Curiosamente, el 3 de julio del año 1830 un oficio del subdelegado de Propios de la Provincia insertaba una orden de su majestad en la que se mandaba el cultivo de cacao, bucaré y anís, entre otros lugares de la provincia, en la finca conocida como el jardín de Don Juan Delicado, en Torre del Mar.

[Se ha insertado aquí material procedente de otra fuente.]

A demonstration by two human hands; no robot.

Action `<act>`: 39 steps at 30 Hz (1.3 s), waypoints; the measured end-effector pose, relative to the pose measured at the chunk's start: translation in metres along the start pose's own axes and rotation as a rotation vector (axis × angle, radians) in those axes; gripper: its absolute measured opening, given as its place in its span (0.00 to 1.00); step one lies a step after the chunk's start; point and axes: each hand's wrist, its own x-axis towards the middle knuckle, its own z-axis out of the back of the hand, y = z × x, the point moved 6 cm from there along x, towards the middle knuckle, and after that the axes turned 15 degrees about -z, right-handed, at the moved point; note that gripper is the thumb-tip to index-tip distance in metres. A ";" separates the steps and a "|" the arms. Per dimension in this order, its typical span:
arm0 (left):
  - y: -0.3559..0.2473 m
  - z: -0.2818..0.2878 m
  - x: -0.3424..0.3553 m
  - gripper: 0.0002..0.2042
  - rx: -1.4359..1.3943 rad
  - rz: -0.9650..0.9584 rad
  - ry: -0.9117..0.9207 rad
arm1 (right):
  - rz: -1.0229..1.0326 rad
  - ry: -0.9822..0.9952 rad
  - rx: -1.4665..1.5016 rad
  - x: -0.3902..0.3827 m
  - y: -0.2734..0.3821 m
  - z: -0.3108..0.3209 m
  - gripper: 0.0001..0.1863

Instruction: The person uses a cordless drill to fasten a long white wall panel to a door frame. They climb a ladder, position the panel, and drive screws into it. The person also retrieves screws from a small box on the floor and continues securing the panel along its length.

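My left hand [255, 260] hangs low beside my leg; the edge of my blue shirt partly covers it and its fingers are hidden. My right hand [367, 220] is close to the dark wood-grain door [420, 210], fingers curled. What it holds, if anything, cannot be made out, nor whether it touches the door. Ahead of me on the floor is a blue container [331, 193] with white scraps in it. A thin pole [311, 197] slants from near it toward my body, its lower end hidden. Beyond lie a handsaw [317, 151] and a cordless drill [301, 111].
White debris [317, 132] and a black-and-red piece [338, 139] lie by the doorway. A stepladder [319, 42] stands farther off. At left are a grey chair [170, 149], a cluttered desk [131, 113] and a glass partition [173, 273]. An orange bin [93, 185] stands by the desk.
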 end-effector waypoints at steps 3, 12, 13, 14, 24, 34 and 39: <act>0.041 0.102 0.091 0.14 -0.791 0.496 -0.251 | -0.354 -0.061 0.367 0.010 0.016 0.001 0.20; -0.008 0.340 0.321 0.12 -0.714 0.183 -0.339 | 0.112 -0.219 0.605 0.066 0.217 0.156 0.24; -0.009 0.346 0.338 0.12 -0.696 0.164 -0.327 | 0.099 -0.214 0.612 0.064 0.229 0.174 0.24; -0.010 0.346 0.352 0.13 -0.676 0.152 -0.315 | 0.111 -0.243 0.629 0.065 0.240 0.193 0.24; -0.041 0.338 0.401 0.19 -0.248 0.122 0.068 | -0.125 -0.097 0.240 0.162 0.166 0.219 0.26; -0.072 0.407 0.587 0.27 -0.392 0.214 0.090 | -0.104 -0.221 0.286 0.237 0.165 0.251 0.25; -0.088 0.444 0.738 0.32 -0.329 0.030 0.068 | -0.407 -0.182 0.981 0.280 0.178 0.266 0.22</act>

Atrás quedan iniciativas como las de Miguel Octavio López Recio, que en el año 1928 solicitaba una concesión en la playa para la instalación de un balneario. El paseo marítimo, de casi tres kilómetros de longitud, ha unido Torre del Mar con Caleta de Vélez. Las edificaciones más antiguas se concentran en la zona de Las Melosas y las Barracas de Levante.

EDIFICACIONES

La mayoría de las viviendas del centro construidas en la primera mitad del siglo están llamadas a convertirse en solares para la edificación de nuevos bloques de casas. Tal es el caso de algunos inmuebles situados en la calle Saladero Viejo, en otro tiempo ubicados en primera línea de playa.

El vertiginoso crecimiento al que se ha visto sometida la población ha provocado que el actual cementerio de la localidad, que se ha quedado pequeño, esté totalmente rodeado de edificios.